Crypto3DStackCPU is a validated cryptographic CPU research prototype with an integrated 4-layer 3D-stacked-memory abstraction, encrypted/authenticated sealed program images, executable AES ISA extensions, pipeline hazard handling, forwarding, basic branch prediction/recovery, architectural performance counters, and authenticated tamper rejection.
The repository is organized as a software/HLS-ready research prototype. It does not claim fabricated 3D silicon, FPGA timing closure, board validation, side-channel security, or production-grade security.
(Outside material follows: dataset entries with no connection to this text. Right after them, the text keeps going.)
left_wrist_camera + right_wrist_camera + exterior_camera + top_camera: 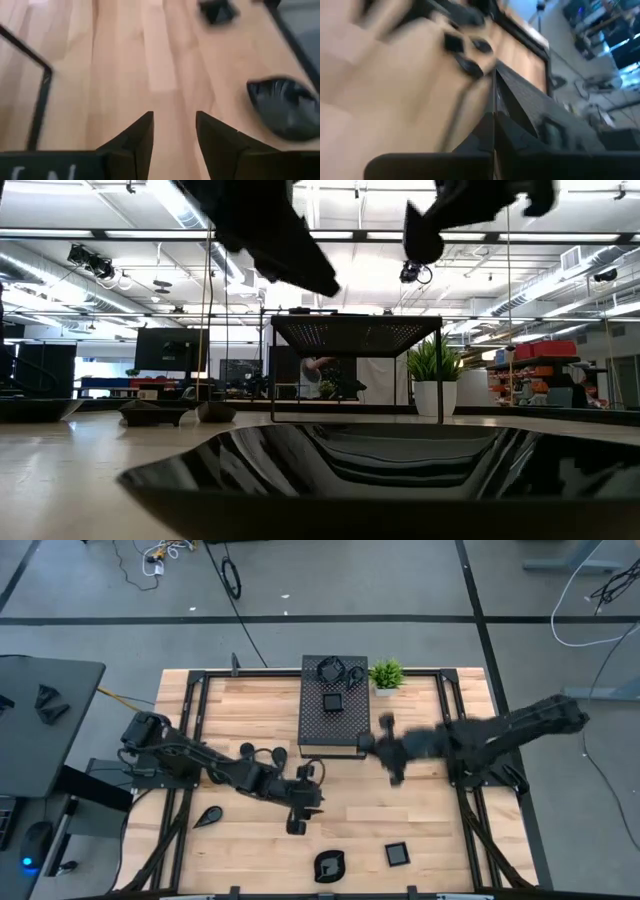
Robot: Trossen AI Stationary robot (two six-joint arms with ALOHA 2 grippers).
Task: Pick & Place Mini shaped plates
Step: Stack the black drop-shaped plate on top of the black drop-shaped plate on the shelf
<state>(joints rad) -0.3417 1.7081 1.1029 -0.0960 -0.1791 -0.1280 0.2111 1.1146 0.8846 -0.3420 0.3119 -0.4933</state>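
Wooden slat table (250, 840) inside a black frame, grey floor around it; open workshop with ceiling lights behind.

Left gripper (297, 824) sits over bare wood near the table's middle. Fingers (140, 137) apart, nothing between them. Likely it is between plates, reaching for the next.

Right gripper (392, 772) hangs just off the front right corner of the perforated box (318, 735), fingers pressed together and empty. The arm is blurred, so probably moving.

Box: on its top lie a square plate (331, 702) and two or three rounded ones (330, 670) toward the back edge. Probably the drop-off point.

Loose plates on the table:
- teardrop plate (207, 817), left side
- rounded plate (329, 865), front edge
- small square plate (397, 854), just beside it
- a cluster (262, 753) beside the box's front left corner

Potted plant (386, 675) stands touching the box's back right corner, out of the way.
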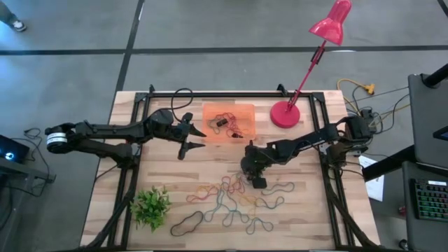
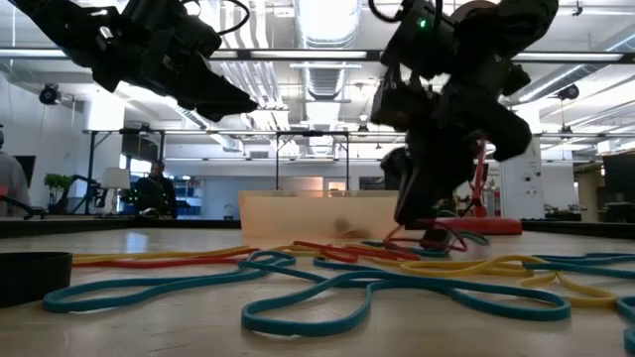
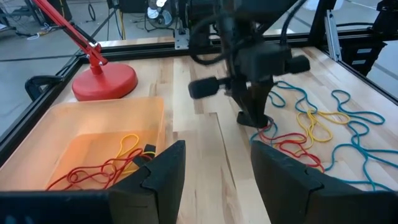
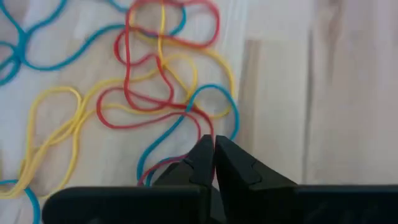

Those are explicitly listed as future work.
| Field | Value |
|---|---|
| Project | Crypto3DStackCPU |
| Author | George David Tsitlauri |
| Affiliation | Department of Informatics & Telecommunications, University of Thessaly, Greece |
| Year | 2026 |
| Main language | C++17, PowerShell, MIPS-like assembly, SystemVerilog RTL stubs |
| Target direction | Vitis HLS / Vivado / Artix-7 AC701 (xc7a200tfbg676-2) validation |
| Current status | Software/HLS-ready prototype; full regression passed after folder reorganization |
Crypto3DStackCPU currently provides:
- a MIPS-like in-order cryptographic CPU model;
- an integrated 4-layer 3D-stacked-memory abstraction;
- encrypted-at-rest instruction and data regions;
- authenticated sealed images with header validation and tamper rejection;
- executable
aesencandaesdecISA extensions; - forwarding, load-use stall handling, store-data forwarding, and branch recovery;
- architectural performance counters over a fixed validation window;
- a reproducible full regression suite with benchmarks and negative tests;
- an RTL-level 3D memory / TSV hardware-readiness package in
hardware_3d/.
Do not claim:
- FPGA-proven;
- Vivado timing-closed;
- validated on physical Artix-7 board;
- side-channel secure;
- impossible to reverse engineer;
- production-grade secure processor;
- fabricated real 3D-stacked-memory silicon.
Correct wording:
Crypto3DStackCPU is a validated software/HLS-ready cryptographic CPU prototype with an integrated 4-layer 3D-stacked-memory abstraction and an RTL-level 3D memory/TSV hardware-readiness package.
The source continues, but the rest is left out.